When I first had Truett, I was as uptight as a new parent could be. My life was a variation of the following scenarios:

“He was supposed to take his nap 3.17 minutes ago, now his schedule is all ruined it’s a disaster!”

“Why is he not drinking his milk, quick call the PD for a consult!!”

“He fell asleep on the baby swing? ANOTHER DISASTER – WAKE HIM UP NOW!!!”


Thanks to all the expert baby books, I had a lot of rules to follow. No rocking to sleep. No falling asleep while drinking milk. No pacifier. I had a strict 3-hour schedule to abide by, right down to the minute.

Then I had a second kid and decided to break some of the rules.

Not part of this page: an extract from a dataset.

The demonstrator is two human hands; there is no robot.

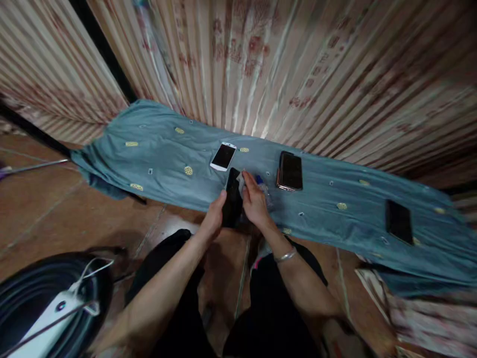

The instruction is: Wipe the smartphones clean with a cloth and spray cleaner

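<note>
My left hand (213, 215) grips a black smartphone (231, 201) by its left edge, tilted at the front edge of the cloth-covered bench. My right hand (255, 201) has its fingers closed on a small pale cloth (240, 182), held against the phone's upper right side. Just right of that hand is a clear bottle with a blue cap (259, 179), partly hidden by the hand. A white smartphone (223, 156) with a dark screen lies beyond my hands. To the right rests a dark phone in a case (289, 171), and further right another black phone (399, 222).
A blue-green cloth with yellow pineapple prints (164, 164) covers the long, narrow bench. Behind it hangs a pleated beige curtain (242, 64). At lower left lie a coil of black hose or cable (22, 278) and a white power strip (52, 318) on the tiled floor.
</note>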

Turns out, the world didn’t come to an end and the baby did just fine. I realized that while some of those rules were good, they’re supposed to help make my life easier, not harder. And having my panties all up in a bunch all the time wasn’t making my life easier.

Now with the third kid, I’ve learnt some lessons that I thought I’d share.

1. Every baby is different. 

Some babies sleep more than others. Some babies need more attention. Some babies love being rocked to sleep, some babies hate it. Some babies thrive on having a fixed routine, some are a little more flexible. Which brings me to my next point…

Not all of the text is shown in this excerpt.